TEMPO.CO, Semarang - Penganut agama Tao dari lingkungan masyarakat Tionghowa di sepanjang pesisir pantai utara Jawa Tengah terancam punah. Hal itu dibuktikan minimnya warga Tionghwa mendatangi klenteng yang selama ini menjadi tempat beribadah. “Hanya lima orang yang biasa beribadah di sini, itu pun dua di antaranya dari Semarang,” kata pengelola klenteng Po Ang Hio di Kabupaten Demak, Go Eng Lok saat ditemui Tempo, Ahad 10 Mei 2015.
Menurut Go Eng, tekanan pemerintah Orde Baru selama 32 tahun membuat pengikut agama Tao yang sebelumnya menjadi kepercayaan Tionghwa berpindah agama. “Padahal kami tak melarang mereka yang pindah agama agar tetap bersembahyang di sini,” kata Go Eng menambahkan.
Minimnya jemaah membuat klenteng Po Ang Hio selalu sepi, kondisi ini juga mempengaruhi klenteng yang tak lagi mampu memanfaatkan lembaga warisan leluhur China itu menampilkan kegiatan seperti Barong Say.
Go Eng menjelaskan, saat ini tak ada lagi aktivitas latihan tetabuhan dan tarian barong say, ia mengaku sejumlah barang dan tetabuhan milik klenteng telah tertata membisu di ruang brangkas klenteng.
Go Eng yang baru terpilih menjadi perawat klenteng mengaku sepinya aktivitas itu terjadi sejak 2014. Tapi dia kurang tahu pasti penyebabnya. “Itu kebijakan pengurus,” katanya.
Krisis jemaah juga diakui pengelola klenteng Hok Khing Bio di Juwana, Kabupaten Pati. Di klenteng itu biasa digunakan ibadah umat agama Tao dan Khong Hu Cu. Namun jamaah kepercayaan agama belum mampu meramaikan klenteng yang telah ada sejak 1820.
“Makanya setiap hari klenteng hanya dibuka jam lima pagi dan tutup jam 8 pagi, kalau banyak orang jagong paling malam jam tak lebih dari jam 11 malam,” kata Tony.
Menurut Tony, jamaah klenteng ini rata-rata justru orang luar kampung pecinan di sekitar Juwana, kadang jamaah awalnya sekedar lewat dan mampir karena kepercayaan yang sama. Hal itu menjadi alasan pengelola Klenteng tak menetapkan jadwal khusus untuk ibadah kecuali tanggal 15 bulan 1 atau Tje Cap Go di tahun imlek, saat ulang tahun klenteng.

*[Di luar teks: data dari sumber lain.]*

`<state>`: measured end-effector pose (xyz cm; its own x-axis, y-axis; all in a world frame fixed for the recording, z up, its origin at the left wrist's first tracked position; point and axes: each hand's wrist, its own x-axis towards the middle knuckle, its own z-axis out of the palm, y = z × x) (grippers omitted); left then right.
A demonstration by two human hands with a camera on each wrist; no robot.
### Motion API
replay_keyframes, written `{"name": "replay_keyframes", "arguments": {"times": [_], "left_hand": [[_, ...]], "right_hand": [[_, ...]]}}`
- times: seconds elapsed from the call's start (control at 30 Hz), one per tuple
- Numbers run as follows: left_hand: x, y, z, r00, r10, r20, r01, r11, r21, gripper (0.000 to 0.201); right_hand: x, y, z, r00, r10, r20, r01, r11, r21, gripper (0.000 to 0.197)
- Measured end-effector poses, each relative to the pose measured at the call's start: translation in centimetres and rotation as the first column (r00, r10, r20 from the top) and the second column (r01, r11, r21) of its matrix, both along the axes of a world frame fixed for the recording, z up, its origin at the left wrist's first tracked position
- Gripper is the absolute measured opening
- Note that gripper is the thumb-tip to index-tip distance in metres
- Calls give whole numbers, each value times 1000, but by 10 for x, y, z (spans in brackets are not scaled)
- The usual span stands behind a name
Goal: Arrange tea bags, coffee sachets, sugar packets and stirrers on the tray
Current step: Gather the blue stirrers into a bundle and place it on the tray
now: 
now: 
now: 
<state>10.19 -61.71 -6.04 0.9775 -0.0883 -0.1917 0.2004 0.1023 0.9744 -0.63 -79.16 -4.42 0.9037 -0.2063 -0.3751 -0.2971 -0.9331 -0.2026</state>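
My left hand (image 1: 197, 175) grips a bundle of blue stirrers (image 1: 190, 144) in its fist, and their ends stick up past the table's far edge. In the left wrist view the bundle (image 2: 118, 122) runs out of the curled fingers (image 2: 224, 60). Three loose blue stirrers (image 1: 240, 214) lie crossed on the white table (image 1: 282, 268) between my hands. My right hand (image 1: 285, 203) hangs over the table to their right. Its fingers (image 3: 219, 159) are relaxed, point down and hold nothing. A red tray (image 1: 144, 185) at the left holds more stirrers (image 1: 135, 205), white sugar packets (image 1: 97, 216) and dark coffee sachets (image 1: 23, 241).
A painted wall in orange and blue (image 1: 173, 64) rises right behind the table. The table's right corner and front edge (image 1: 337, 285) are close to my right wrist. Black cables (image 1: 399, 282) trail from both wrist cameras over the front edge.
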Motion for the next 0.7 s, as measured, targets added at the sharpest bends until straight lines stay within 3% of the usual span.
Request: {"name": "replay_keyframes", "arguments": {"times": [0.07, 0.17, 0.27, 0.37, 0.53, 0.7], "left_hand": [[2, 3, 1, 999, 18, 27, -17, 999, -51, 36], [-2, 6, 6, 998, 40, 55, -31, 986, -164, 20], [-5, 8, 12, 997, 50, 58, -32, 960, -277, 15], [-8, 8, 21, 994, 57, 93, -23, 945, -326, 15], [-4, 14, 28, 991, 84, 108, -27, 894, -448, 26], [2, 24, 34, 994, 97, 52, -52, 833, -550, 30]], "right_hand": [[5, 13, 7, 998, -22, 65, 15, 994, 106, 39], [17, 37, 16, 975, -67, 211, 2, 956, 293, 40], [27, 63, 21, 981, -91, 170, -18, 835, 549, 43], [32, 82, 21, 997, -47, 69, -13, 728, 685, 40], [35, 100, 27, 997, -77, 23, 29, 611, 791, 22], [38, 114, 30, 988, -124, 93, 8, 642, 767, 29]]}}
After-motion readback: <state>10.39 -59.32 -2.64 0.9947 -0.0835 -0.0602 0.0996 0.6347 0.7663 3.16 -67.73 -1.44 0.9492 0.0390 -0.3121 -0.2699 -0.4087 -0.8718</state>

Ketua yayasan Tjioe Tik Bio, yang mengelola klenteng Hok Khing Bio, Eddy Siswanto menyatakan sepinya klenteng kondisi itu tak lepas dari tekanan pemerintah orde baru yang memaksa para penganut agama khong hu cu menganut agama yang diakui negara. “Akhirnya ya sepi, klenteng menjadi tempat ritual budaya,” kata Eddy yang kini telah menganut agama Budha.

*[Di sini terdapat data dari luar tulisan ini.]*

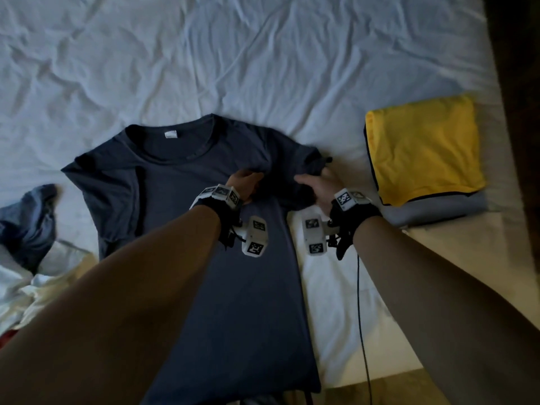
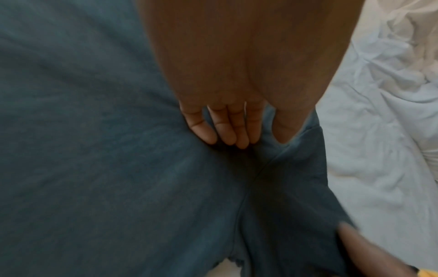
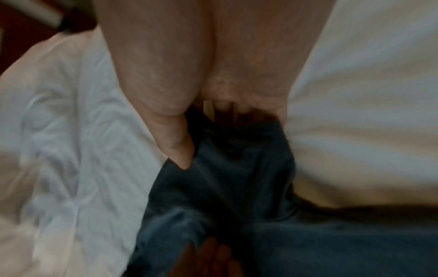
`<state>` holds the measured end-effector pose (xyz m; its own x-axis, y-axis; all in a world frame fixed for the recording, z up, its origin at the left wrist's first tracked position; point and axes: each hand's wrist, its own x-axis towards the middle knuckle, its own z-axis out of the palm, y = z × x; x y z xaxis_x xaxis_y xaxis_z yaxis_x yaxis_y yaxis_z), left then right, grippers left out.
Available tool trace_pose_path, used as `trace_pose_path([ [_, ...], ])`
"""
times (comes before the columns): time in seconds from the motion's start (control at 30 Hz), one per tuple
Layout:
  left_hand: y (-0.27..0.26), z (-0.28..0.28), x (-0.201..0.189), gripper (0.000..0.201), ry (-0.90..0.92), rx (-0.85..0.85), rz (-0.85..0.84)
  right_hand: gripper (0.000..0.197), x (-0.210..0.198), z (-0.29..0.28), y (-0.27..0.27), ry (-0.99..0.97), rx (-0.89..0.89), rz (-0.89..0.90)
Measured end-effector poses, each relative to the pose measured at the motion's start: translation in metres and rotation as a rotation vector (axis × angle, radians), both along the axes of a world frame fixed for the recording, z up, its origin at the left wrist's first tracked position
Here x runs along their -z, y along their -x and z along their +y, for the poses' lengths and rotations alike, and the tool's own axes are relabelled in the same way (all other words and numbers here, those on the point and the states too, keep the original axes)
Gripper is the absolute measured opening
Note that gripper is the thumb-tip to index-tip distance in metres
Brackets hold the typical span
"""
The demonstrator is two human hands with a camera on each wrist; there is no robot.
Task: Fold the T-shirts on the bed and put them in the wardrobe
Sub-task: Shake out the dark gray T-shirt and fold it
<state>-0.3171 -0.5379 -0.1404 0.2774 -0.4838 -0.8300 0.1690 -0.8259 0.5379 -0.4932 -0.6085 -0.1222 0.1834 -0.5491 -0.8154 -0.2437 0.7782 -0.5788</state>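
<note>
A dark navy T-shirt point(image 1: 181, 194) lies flat on the white bed sheet point(image 1: 233, 54), collar away from me, its left sleeve folded inward. My left hand point(image 1: 244, 185) sits on the chest near the right armpit. In the left wrist view its fingers point(image 2: 225, 129) and thumb pinch a ridge of the navy cloth point(image 2: 94, 150), and creases radiate from them. My right hand point(image 1: 317, 185) grips the shirt's right sleeve. The right wrist view shows its thumb point(image 3: 175, 138) on top of the bunched sleeve point(image 3: 225, 187), with the fingers hidden beneath.
A folded yellow shirt point(image 1: 423, 147) rests on a folded grey one point(image 1: 438, 211) near the bed's right edge, beside dark wood point(image 1: 511, 112). A pile of unfolded clothes, blue point(image 1: 29, 223) and white point(image 1: 43, 282), lies at the left. A black cable point(image 1: 362, 317) hangs from my right wrist.
</note>
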Motion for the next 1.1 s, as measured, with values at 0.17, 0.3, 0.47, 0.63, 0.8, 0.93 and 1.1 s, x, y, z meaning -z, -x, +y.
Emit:
trace_pose_path([
  [0.17,0.004,0.0,-0.014,0.009,0.006,0.033,-0.038,0.045,0.003,-0.001,0.003,0.09,-0.181,0.162],
  [0.3,0.003,-0.005,-0.028,0.013,-0.028,0.098,-0.068,0.062,0.015,-0.005,0.02,0.207,-0.144,0.242],
  [0.47,0.015,-0.016,-0.053,0.01,0.059,-0.009,0.052,0.039,-0.015,-0.007,0.009,0.388,-0.292,0.278],
  [0.63,0.022,-0.024,-0.072,0.049,0.017,-0.011,0.23,0.039,-0.05,-0.005,-0.017,0.113,-0.264,0.016],
  [0.8,0.013,-0.022,-0.063,0.035,0.047,0.157,-0.191,0.054,-0.064,-0.006,-0.023,-0.111,-0.12,-0.16],
  [0.93,0.002,-0.015,-0.059,0.031,0.043,0.196,-0.4,0.035,-0.049,-0.006,-0.021,-0.022,-0.072,0.0],
  [1.1,-0.017,-0.003,-0.046,0.035,-0.109,0.162,-0.499,0.011,-0.023,0.0,-0.014,-0.017,-0.123,0.11],
])
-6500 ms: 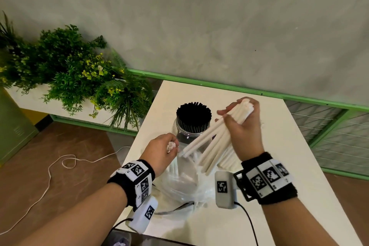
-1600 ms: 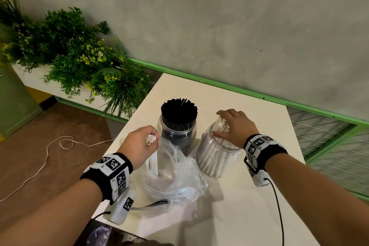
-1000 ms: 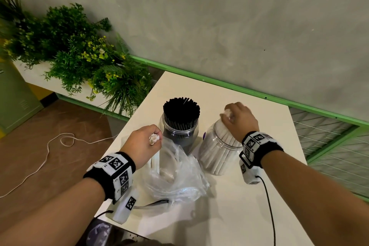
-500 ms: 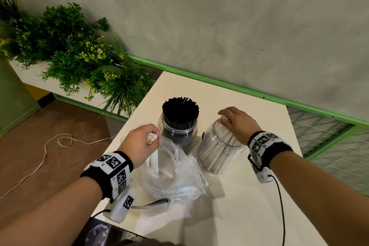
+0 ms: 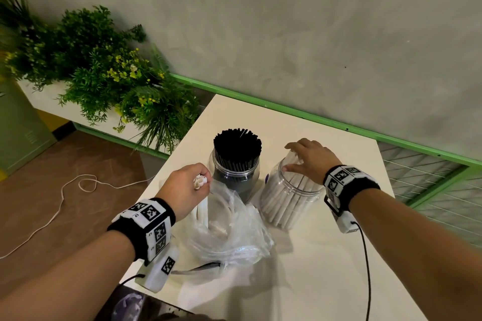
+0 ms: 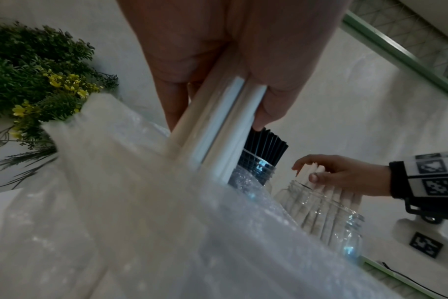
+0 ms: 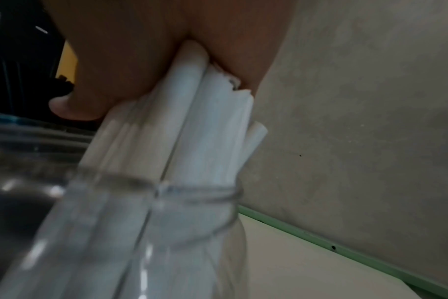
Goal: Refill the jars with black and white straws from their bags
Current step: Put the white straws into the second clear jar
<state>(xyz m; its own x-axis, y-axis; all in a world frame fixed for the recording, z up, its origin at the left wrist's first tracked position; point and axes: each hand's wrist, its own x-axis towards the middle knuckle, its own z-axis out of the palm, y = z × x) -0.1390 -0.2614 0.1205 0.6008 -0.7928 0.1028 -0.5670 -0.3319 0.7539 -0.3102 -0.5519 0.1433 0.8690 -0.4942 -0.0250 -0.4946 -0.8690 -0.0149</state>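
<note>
Your left hand (image 5: 185, 187) is gripping a small bunch of white straws (image 6: 219, 129) that is standing in the clear plastic bag (image 5: 229, 232) on the table (image 5: 300, 281), while your right hand (image 5: 309, 159) is resting with loose fingers on the white straws crowding the tilted jar (image 5: 289, 200), just beside the upright jar of black straws (image 5: 236, 161).

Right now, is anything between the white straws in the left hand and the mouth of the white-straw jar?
Yes. The right hand lies over the white-straw jar, resting on the straw tops and covering most of its mouth. The left hand grips its white straws above the plastic bag. Nothing else visible blocks the way.
</note>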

Untuk meramaikan klenteng yang ada di bawah pengelolaan jamaahnya, Eddy sengaja menggelar ritual budaya Tionghowa sesuai kepercayaan warga sekarang. “Kami gelar pengajian Islami juga, tapi di alun-alun pati,” katanya.
Langkah itu sebagai upaya untuk mempertahankan klenteng pusat udaya Tionghowa, Eddy tak mempersoalkan minimnya jamaah tapi ingin memperkenalkan masyarakat umum memahami budaya Tionghowa yang sama-sama mengakar di daerah.